Jair Bolsonaro (PSC-RJ) aparece liderando o primeiro turno nas pesquisas eleitorais. O deputado também disputa com a sra o eleitorado evangélico?
É um momento difícil, em que a sociedade está envergonhada, decepcionada com tudo que aconteceu. Nesses momentos, sempre surgem aqueles que querem evocar o lado cinza da força.
Vou entrar nessa campanha oferecendo, literalmente, a outra face. Para a face do ódio, a face do amor. Porque eu já sei o que me espera. Me dirijo aos cidadãos debatendo ideias e respeitando cada uma dessas pessoas.
Nós estamos num Estado laico. Estado laico não é Estado ateu, devemos ter respeito pela liberdade de expressão, inclusive a religiosa. Sou cristão evangélica. Nunca fiz do púlpito um palanque e do palanque um púlpito.

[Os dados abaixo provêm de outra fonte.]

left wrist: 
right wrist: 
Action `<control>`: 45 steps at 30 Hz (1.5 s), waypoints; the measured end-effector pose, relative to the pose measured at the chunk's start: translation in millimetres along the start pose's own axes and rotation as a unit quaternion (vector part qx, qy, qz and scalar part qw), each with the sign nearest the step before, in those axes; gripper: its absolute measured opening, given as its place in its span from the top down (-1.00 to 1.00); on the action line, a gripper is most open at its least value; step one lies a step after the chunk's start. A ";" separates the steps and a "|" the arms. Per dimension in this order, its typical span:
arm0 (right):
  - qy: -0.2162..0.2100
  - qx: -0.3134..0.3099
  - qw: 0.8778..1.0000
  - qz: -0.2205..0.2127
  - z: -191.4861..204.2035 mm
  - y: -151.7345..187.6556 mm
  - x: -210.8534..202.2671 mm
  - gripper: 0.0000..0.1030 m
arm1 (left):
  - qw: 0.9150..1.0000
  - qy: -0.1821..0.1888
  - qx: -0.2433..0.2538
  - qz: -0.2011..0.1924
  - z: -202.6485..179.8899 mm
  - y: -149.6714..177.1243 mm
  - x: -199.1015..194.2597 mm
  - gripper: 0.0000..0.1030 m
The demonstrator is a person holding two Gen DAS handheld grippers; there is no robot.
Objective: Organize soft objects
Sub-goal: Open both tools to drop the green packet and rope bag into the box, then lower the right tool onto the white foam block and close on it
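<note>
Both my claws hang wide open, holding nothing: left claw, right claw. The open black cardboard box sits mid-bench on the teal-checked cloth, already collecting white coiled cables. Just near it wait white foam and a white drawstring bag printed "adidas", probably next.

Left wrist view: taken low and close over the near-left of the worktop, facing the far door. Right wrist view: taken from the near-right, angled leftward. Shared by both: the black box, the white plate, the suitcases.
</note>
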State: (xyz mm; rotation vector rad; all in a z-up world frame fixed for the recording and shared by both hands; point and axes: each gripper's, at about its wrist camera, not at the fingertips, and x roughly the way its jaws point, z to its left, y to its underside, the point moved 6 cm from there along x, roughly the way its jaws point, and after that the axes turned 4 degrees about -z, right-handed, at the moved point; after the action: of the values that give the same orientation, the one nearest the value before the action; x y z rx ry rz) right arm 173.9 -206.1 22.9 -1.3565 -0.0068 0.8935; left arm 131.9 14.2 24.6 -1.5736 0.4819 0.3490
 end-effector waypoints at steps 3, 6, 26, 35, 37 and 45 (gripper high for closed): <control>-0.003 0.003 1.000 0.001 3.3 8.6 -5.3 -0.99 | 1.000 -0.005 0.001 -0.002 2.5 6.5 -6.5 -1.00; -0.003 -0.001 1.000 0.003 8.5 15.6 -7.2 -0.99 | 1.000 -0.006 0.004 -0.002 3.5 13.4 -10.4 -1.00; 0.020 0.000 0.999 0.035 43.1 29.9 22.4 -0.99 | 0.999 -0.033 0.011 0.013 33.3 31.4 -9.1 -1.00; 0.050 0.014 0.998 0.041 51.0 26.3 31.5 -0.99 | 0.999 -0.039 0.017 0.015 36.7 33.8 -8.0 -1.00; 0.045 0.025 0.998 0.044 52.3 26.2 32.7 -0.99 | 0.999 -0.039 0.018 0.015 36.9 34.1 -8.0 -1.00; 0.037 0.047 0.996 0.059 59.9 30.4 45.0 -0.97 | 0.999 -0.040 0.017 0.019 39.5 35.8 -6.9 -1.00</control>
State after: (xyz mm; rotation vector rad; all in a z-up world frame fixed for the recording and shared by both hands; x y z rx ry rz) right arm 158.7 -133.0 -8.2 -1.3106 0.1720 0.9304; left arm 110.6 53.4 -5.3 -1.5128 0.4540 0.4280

Num cenário sem o Lula, a sra e o ex-ministro Ciro Gomes (PDT) seriam os maiores beneficiados. Como pretende atrair o eleitor simpático a Lula e ao PT?
Desde 2010, digo que o voto não pertence nem aos partidos, nem às figuras políticas. Eu tenho uma atitude de respeito por todos os eleitores, seja do Lula, do Ciro, do Bolsonaro.

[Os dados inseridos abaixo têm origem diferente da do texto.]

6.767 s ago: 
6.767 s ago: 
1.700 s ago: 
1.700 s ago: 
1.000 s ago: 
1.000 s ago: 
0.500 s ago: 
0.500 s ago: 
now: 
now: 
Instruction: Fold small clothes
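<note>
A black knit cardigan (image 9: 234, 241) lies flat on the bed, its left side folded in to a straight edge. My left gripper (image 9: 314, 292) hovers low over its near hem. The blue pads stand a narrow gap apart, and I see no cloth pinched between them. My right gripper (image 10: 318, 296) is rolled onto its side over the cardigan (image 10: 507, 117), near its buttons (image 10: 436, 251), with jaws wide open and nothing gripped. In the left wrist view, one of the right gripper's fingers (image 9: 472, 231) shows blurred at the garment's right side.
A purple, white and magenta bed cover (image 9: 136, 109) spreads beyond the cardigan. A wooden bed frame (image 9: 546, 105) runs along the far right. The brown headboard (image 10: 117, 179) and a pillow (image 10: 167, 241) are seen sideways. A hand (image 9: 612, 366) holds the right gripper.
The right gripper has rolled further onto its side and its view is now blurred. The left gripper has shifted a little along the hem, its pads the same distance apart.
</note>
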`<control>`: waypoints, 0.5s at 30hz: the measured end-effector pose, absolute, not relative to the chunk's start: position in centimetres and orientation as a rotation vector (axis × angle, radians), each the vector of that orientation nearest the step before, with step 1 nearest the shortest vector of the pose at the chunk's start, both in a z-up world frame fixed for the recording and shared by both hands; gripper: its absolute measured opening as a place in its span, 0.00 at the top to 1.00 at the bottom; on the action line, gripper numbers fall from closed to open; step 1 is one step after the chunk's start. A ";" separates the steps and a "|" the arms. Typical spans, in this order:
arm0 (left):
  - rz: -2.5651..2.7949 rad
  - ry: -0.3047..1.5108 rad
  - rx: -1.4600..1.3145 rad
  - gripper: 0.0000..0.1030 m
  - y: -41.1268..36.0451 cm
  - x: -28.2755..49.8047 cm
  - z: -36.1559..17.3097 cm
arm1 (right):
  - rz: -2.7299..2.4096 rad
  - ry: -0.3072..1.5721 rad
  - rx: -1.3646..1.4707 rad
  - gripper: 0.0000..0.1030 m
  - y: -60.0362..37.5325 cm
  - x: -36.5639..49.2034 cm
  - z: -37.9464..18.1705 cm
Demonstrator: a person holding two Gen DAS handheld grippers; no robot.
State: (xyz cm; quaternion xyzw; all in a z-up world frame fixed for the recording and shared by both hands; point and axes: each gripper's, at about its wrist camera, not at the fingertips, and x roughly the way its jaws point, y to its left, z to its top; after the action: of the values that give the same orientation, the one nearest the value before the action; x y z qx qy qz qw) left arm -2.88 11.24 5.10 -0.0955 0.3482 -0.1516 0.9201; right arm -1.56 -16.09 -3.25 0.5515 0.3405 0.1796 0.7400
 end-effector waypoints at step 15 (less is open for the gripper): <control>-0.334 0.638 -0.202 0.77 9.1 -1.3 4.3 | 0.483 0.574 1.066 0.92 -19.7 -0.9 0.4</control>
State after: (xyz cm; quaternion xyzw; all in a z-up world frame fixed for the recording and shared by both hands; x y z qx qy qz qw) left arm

O cidadão brasileiro ainda não fechou em quem ele vai votar, ele só vai fazer isso no dia das eleições quando apertar o botão na urna. Até lá, temos que ter uma atitude de diálogo com as pessoas, porque o voto não pode ser privatizado.
Como vai superar o pouco tempo de TV e de fundo partidário na sua campanha?

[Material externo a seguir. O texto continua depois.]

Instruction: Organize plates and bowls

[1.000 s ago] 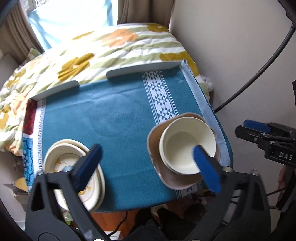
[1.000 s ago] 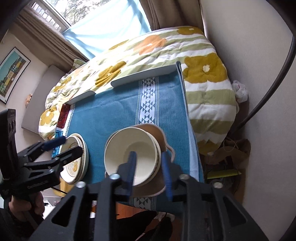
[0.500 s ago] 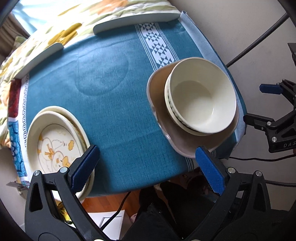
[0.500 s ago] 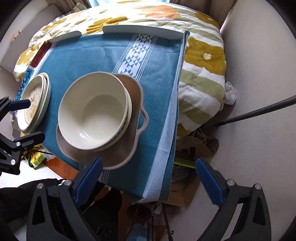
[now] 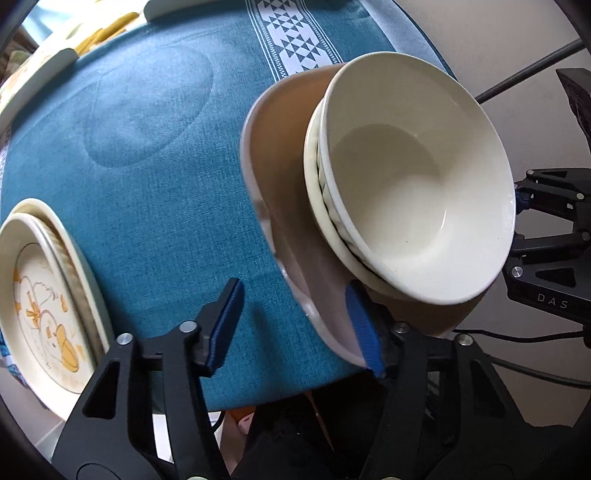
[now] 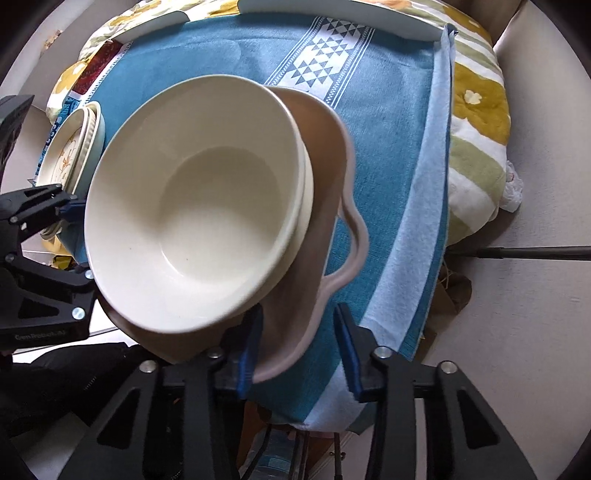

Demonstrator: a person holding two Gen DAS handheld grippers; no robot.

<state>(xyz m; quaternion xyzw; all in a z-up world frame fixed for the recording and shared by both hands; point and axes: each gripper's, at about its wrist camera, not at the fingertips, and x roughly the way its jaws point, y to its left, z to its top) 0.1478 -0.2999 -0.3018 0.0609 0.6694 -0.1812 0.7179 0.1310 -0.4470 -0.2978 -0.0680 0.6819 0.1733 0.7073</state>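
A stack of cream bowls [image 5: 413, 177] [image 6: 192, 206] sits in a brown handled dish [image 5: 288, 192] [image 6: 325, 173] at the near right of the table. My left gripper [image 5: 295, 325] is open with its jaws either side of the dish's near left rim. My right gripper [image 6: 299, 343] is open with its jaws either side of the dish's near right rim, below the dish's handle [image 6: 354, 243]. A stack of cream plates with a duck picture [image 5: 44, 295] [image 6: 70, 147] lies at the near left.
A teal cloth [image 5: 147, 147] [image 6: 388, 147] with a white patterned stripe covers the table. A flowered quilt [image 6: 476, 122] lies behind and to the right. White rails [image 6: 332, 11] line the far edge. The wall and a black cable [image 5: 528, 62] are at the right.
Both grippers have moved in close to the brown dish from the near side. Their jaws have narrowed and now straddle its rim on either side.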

Com a participação do povo brasileiro. Acho que esses que fazem campanhas com montanhas de dinheiro, apostando apenas no marqueteiro, é que levaram o Brasil pro buraco.
Como vê uma eventual candidatura de Luciano Huck e Joaquim Barbosa?
A renovação política é necessária, é preciso que se recrute novos quadros para a política. Ainda que uma figura como o Joaquim Barbosa venha para a política e possa contribuir sim, nós temos que olhar para a estrutura institucional que está sendo pensada, para que a renovação não seja apenas nominal.
Quando falamos de renovação política na Rede, estamos falando de novos processos e novas estruturas. Tenho muito respeito pelo ministro, pela contribuição que deu para a sociedade, e respeito o processo que ele está vivendo, em busca de alternativa para viabilizar sua candidatura. Sou da natureza de que "quanto mais estrelas no céu, mais claro o caminho".
Políticos citados na entrevista de Marina Silva rebateram as declaração da ex-ministra. A assessoria do ex-presidente Luiz Inácio Lula da Silva disse: "A lei é para todos, por isso mesmo que não se sustenta uma condenação que não apresenta provas nem atos criminosos, sobre um apartamento que não é do ex-presidente Lula. Justamente pela lei ser a mesma para todos que Lula tem direito de disputar as eleições em 2018".
Em nota, Renan Calheiros (MDB-AL) disse defender o fim do foro privilegiado para todas as categorias. "Marina está enganada.
Ela não deveria fazer acusação a esmo, sem conhecer caso a caso. É irresponsável." Aécio Neves e Jader Barbalho não se manifestaram. O Palácio do Planalto não quis comentar a declaração de Marina.